> _Work instruction_
The answer must consist of each line of the records below that contains the string "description".

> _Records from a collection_
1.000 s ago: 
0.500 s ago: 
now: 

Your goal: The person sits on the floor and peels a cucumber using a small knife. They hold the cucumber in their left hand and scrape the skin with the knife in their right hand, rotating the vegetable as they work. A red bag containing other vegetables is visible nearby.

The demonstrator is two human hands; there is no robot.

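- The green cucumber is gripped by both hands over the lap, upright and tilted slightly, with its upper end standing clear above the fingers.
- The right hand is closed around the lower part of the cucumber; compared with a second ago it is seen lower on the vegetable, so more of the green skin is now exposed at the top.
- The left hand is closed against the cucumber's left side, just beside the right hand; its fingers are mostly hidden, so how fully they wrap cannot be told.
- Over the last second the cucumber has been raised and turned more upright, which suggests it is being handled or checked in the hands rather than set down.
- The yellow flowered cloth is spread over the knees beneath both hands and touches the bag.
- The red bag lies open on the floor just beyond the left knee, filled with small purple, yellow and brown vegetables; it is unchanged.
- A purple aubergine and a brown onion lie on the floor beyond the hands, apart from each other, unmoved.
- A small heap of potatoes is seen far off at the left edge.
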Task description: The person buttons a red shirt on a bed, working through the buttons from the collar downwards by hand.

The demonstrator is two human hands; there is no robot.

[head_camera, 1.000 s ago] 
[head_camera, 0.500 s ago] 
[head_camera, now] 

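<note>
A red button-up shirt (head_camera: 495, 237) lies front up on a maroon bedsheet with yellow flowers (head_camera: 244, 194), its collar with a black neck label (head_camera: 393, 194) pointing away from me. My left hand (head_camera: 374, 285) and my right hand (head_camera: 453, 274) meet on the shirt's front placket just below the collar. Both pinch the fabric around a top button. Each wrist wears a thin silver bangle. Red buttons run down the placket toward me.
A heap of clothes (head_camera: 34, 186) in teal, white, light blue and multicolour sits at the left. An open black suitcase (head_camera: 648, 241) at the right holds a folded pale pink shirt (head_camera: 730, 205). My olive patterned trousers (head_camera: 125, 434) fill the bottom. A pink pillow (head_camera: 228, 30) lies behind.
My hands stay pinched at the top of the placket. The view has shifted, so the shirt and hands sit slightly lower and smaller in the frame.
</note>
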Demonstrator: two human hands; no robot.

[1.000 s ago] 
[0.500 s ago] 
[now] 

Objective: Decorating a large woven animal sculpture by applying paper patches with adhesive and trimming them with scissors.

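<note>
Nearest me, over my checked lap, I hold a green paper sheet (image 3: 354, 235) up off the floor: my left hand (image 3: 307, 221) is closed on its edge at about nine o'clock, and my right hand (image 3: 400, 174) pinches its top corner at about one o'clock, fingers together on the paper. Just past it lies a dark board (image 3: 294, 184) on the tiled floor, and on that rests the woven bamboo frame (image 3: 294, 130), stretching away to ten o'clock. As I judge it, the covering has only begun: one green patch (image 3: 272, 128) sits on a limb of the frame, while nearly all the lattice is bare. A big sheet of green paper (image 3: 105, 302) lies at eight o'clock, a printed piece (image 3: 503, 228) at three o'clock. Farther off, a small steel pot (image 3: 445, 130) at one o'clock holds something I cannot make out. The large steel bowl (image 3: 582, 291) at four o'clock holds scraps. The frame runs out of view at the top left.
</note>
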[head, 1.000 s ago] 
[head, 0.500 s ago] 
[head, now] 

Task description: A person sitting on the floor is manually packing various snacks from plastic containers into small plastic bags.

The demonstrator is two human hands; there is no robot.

> _Answer space_
Task description: The person buttons a red shirt on a bed, working through the buttons from the collar downwards by hand.
Task description: A person sitting on the floor is manually packing various snacks from plastic containers into small plastic bags.

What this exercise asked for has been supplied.